— Да, побегали, повертелись, — соглашается Шлегель. — За ящиком мыла Шотман, бывало, тысячи полторы километров отмахает. Ничего не было под руками. Полухрустов, помнишь, как поедет на ревизию, так, значит — исчез на год; только по радио и известно, где он.

Пятиэтажный дом дрожит под ветром. От воплей вьюги уютно на душе и тепло. Вьюга напоминает борьбу, авралы, штурмы, и пусть вопит и лает — теперь она «чистый пейзаж», как говорит Гаврила Ефимович, «чистый пейзаж и удовольствие».

Высокий дом стоит под ветром, и в его подъездах и воротах, как в больших свистках, что-то оглушительно заливается.

Но никого это не раздражает. Мало ли они слышали этих песен. Из каждого звука родится пережитое, всплывают случаи, анекдоты, встречи.

— А я, ребята, — говорит Янков, — хочу еще дальше на север забраться.
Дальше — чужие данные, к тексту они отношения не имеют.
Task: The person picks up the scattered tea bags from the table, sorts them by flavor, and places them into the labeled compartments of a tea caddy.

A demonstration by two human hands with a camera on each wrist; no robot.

В Арктику самую. На зимовку.

— Успеешь, — бурчит Шлегель. — Отдохнуть надо.

— Нет, скучаю, не могу отдыхать, — говорит Янков. — Глушит меня город. Я ведь, Семен, природу люблю.

— Брось ты арапа запускать! — смеется Шлегель. — Ты бы врать научился складнее. Какая такая у тебя любовь к природе? Откуда?

— Утром проснусь, лежу в кровати — и вот встает она, берет за сердце, природа. Слышу, как начинают пилы. Эх, батенька мой, был бы я музыкант, я б тебе записал! Вот начинают паровые пилы. На быстром ходу волнуется сталь и поет открытым голосом, с переливами. Тут сразу можно догадаться, какую она породу пилит. Кедр не дает такого звука, как дуб, но береза, брат ты мой, береза, если на хорошее бревно попадешь, как соловей заливается… А за паровыми пилами вступают электрические — аккордами, рывками, за ними — ручные — грубовато, тзи-тзи, вроде аккомпанемента, и так все сольется вместе, и так звенит сообща, что хоть подпевай… Я, бывало, всю стройку слышу, мне и смотреть не надо, я и так понимаю, что где.

— Так это ты всюду можешь иметь, какая ж это природа, — говорит Шлегель, вставая. — Это, Гаврила Ефимович, строительство, а не природа. И потом в Арктике, брат, никаких лесов нет. Не выдумывай зря.